If the modernist monochromes of Ellsworth Kelly seemed as though they had nowhere else to go conceptually, the work of New-York based artist Nathlie Provosty says otherwise. Several years ago at NYC’s Nathalie Karg, Provosty showed a series of monochrome paintings she activated with sound and movement as a way of considering the phenomenon of “inaudible sound:” sounds we respond to, but don’t actually realize we’re hearing. Catch Provosty’s work at Nathalie Karg’s booth.
Follow up with artists who’ve come through the region before.
The Modern Art Museum of Fort Worth’s FOCUS series is one of the best opportunities we in DFW have year-round to see the work of emerging and mid-career artists who aren’t yet household names, but are generating attention nationally and internationally.
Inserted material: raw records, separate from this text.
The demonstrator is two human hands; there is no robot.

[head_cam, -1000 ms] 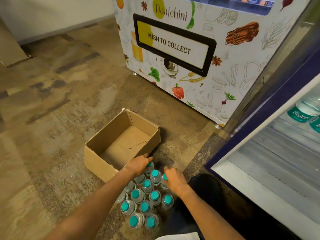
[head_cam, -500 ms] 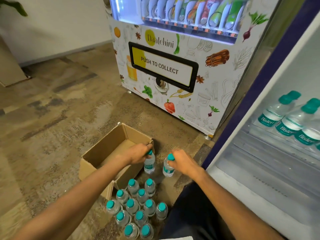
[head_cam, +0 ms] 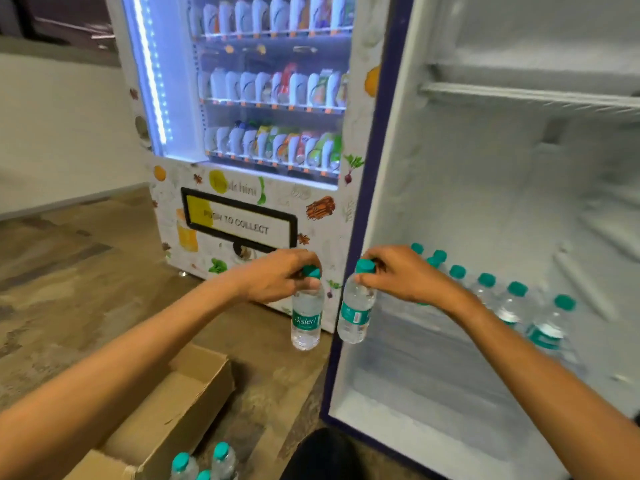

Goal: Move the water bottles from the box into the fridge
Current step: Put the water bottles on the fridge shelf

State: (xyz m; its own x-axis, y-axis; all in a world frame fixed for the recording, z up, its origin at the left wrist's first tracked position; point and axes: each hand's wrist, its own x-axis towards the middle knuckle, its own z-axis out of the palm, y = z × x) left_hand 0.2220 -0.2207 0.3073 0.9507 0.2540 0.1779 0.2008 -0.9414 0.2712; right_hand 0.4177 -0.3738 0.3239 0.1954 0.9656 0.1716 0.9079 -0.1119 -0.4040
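Note:
My left hand grips a clear water bottle by its teal cap, held in the air in front of the vending machine. My right hand grips a second water bottle by the cap, at the left edge of the open fridge. Several teal-capped bottles stand in a row on the fridge shelf behind my right hand. The cardboard box sits open on the floor at the lower left. More bottles stand on the floor beside it.
A lit vending machine with rows of snack packs stands left of the fridge. The fridge's dark blue frame runs between the two held bottles. A wire shelf sits higher in the fridge. Patterned floor spreads to the left.
Both hands lifted a bottle each from the floor group and raised them up toward the fridge. The view tilted up from the floor to the fridge shelf.

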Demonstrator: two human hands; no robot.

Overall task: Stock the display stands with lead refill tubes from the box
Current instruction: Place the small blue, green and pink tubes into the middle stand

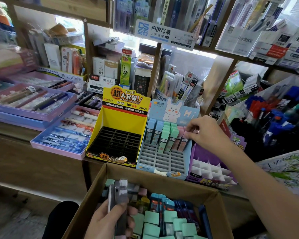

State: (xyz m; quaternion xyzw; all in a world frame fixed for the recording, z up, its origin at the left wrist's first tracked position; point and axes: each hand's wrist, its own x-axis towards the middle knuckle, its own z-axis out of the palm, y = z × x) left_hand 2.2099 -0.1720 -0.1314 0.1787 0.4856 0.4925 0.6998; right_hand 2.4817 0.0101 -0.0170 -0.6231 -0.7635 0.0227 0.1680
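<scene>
A cardboard box point(162, 178) in front of me holds several lead refill tubes point(169, 219) with green, blue and dark caps. My left hand point(109, 221) grips a few dark clear tubes point(121, 192) upright over the box. On the shelf stand a yellow display stand point(121, 118) with an empty black slotted tray, and a light blue rabbit stand point(164, 159). The blue stand's back rows carry blue, green and pink tubes. My right hand point(205, 130) pinches a pink tube point(185, 137) at the right end of those rows.
A purple stand point(212, 171) with white dividers sits right of the blue one. Purple pen trays point(64, 131) lie to the left. Pen cups point(273, 118) crowd the right, and packed shelves point(162, 31) rise behind.
</scene>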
Katherine Bernhardt’s part abstract, part figurative, and always brilliantly colored paintings humorously render the detritus of consumer culture on energetic canvases. They were on view at The Modern as part of the series. If you, like me, fell in love with them, you can catch Bernhardt’s work again at New York City-based gallery Canada during the fair’s run.
Katie Paterson is a fascinating artist. Her multimedia, research-based practice emphasizes nature and space but transforms highly detailed information— like the documentation of every solar eclipse ever seen from earth, or the locations of 27,000 dead stars— into quietly poetic installations. You may remember Paterson’s work from the Modern’s Focus series, where visitors encountered Light bulb to Stimulate Moonlight, an incandescent lightbulb which transmitted wavelengths identical to those of moonlight in a darkened gallery space. Paterson’s work will be on view at James Cohan Gallery’s booth.
Be surprised.
Finally, Dallas’ own Bivins Gallery will make its Dallas Art Fair debut this year with a multimedia, solo exhibition of the work of Mary Hull Webster, an interesting artist who has been working in digital and mixed media for over thirty years. Mystery surrounds the installation; it should be a welcome relief from endless booths of paintings with its promise of sculptural assemblages, light boxes, and sound.